[Stored records]
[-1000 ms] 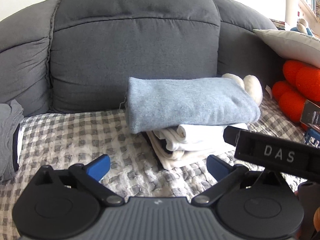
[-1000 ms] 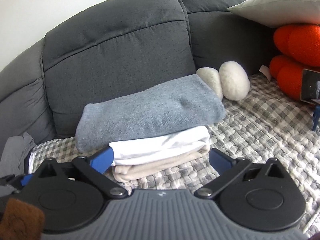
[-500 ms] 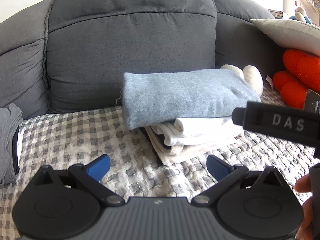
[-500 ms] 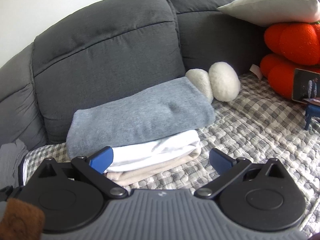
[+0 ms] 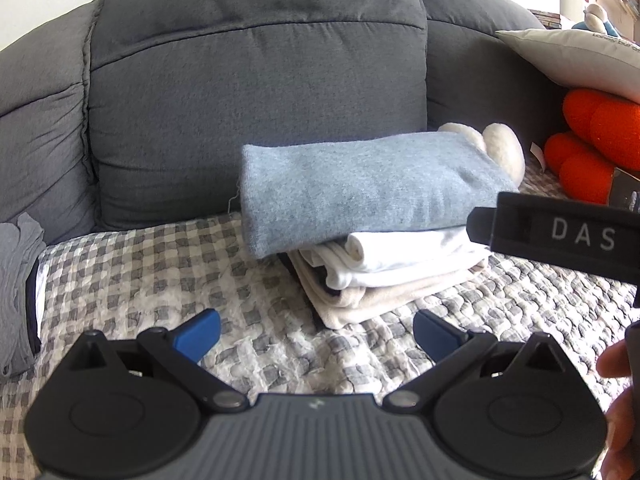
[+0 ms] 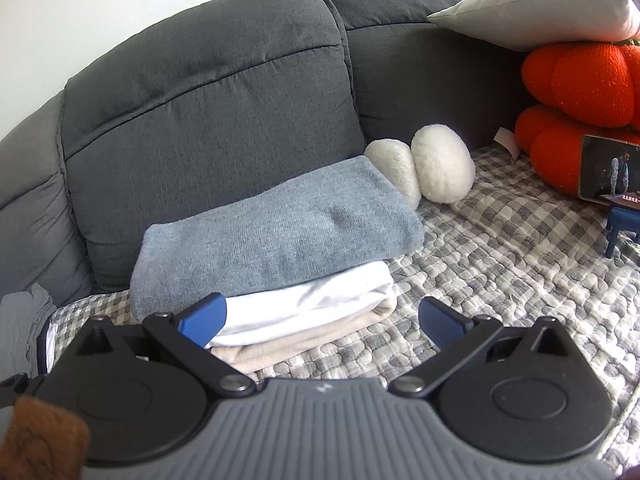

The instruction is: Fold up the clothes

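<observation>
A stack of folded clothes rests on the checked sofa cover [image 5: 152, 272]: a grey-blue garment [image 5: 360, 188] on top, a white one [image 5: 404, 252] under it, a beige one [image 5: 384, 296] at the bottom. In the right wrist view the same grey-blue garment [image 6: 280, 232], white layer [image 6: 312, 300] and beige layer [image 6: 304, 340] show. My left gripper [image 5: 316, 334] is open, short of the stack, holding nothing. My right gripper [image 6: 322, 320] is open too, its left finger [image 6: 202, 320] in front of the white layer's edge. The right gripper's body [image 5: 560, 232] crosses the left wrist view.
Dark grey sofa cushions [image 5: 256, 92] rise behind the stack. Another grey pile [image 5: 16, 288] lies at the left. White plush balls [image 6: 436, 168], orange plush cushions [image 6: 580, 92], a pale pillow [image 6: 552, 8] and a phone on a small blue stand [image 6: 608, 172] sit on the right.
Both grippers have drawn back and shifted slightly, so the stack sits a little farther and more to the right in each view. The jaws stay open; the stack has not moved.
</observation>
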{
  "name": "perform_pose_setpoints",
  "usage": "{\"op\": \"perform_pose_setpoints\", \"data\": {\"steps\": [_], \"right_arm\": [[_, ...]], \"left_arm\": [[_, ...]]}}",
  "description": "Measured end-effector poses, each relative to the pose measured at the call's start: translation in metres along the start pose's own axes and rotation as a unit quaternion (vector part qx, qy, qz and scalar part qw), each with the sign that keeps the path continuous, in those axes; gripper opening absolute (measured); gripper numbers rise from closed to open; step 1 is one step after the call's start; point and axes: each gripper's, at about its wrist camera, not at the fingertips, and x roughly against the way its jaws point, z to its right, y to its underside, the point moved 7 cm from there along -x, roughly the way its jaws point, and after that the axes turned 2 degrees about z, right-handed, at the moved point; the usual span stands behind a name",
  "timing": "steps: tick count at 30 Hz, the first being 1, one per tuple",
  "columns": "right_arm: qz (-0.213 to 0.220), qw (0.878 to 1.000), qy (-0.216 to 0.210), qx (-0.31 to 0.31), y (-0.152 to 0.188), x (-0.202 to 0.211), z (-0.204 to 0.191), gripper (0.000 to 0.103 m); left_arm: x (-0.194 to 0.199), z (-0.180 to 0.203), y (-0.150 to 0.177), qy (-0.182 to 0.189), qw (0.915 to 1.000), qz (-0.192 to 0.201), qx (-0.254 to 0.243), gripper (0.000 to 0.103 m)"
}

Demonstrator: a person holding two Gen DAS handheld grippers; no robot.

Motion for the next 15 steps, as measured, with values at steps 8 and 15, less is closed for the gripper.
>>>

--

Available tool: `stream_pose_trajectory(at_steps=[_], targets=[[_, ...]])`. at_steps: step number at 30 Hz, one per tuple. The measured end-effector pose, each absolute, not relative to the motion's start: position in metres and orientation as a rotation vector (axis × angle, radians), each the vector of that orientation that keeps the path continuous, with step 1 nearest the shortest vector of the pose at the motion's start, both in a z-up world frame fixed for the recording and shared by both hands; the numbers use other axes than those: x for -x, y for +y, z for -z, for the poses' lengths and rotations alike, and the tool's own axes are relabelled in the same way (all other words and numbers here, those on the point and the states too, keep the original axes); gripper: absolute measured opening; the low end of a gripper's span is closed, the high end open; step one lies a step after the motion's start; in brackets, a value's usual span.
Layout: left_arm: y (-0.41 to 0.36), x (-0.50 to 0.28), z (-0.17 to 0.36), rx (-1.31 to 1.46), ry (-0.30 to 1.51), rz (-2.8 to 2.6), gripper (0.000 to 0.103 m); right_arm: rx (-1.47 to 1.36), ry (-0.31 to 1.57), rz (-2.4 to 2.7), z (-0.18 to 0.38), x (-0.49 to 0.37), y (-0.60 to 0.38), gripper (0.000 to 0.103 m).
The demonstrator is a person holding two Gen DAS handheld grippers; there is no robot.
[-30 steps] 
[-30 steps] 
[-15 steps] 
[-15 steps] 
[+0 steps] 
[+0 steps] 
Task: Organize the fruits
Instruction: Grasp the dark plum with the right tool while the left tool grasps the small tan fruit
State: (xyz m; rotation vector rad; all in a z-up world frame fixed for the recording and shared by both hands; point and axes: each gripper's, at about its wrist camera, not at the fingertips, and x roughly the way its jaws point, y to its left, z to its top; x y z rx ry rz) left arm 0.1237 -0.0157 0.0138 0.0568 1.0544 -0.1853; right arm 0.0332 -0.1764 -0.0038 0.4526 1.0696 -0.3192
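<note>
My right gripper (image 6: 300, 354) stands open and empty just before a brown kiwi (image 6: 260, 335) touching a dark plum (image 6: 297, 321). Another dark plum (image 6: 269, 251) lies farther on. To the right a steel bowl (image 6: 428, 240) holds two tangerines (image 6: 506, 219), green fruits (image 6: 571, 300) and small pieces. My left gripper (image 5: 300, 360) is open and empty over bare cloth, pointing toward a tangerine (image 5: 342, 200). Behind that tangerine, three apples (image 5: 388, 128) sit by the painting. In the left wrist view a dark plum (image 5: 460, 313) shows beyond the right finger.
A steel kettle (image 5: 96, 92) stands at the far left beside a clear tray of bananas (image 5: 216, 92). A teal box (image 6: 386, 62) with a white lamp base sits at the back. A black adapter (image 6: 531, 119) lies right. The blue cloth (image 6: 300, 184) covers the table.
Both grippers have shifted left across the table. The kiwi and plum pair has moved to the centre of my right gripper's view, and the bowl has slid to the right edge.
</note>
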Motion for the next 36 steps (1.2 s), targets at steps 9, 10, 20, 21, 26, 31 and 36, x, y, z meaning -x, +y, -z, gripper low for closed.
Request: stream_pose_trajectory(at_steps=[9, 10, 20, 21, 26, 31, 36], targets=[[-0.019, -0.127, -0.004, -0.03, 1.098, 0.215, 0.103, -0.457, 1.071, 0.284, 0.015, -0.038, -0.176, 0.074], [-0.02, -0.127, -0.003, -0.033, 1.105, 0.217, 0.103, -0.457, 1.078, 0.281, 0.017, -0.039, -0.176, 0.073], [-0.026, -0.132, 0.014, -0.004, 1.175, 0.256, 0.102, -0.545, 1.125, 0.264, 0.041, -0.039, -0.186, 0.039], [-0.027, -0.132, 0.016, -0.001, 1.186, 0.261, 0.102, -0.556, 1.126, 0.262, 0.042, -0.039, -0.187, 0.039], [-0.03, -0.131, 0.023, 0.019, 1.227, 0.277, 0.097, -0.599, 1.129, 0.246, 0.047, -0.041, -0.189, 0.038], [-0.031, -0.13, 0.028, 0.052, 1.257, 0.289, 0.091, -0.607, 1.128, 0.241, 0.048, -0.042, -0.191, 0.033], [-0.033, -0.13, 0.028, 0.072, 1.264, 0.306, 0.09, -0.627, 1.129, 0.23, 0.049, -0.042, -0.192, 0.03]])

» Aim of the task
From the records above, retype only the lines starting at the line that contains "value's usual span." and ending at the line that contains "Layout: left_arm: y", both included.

» Exercise answer
Available tool: `stream_pose_trajectory(at_steps=[_], targets=[[_, ...]])`. at_steps: step number at 30 Hz, one per tuple. The measured end-effector pose, each absolute, not relative to the motion's start: position in metres and orientation as a rotation vector (axis × angle, radians), each the vector of that orientation that keeps the path continuous, with step 1 nearest the shortest vector of the pose at the motion's start, both in a z-up world frame fixed for the recording and shared by both hands; the numbers use other axes than those: x for -x, y for +y, z for -z, for the poses' lengths and rotations alike, and the tool's own axes are relabelled in the same way (all other words and numbers here, those on the point and the states too, keep the original axes); gripper: absolute measured opening; the low end of a gripper's span is closed, the high end open; step one lies a step after the motion's start; in brackets, a value's usual span.
Layout: left_arm: y (-0.41 to 0.36), x (-0.50 to 0.28), z (-0.17 to 0.36), rx (-1.31 to 1.46), ry (-0.30 to 1.51), rz (-2.8 to 2.6), gripper (0.000 to 0.103 m); right_arm: rx (-1.47 to 1.36), ry (-0.31 to 1.57), rz (-2.4 to 2.7), z (-0.18 to 0.38), x (-0.49 to 0.37), y (-0.60 to 0.38), gripper (0.000 to 0.103 m).

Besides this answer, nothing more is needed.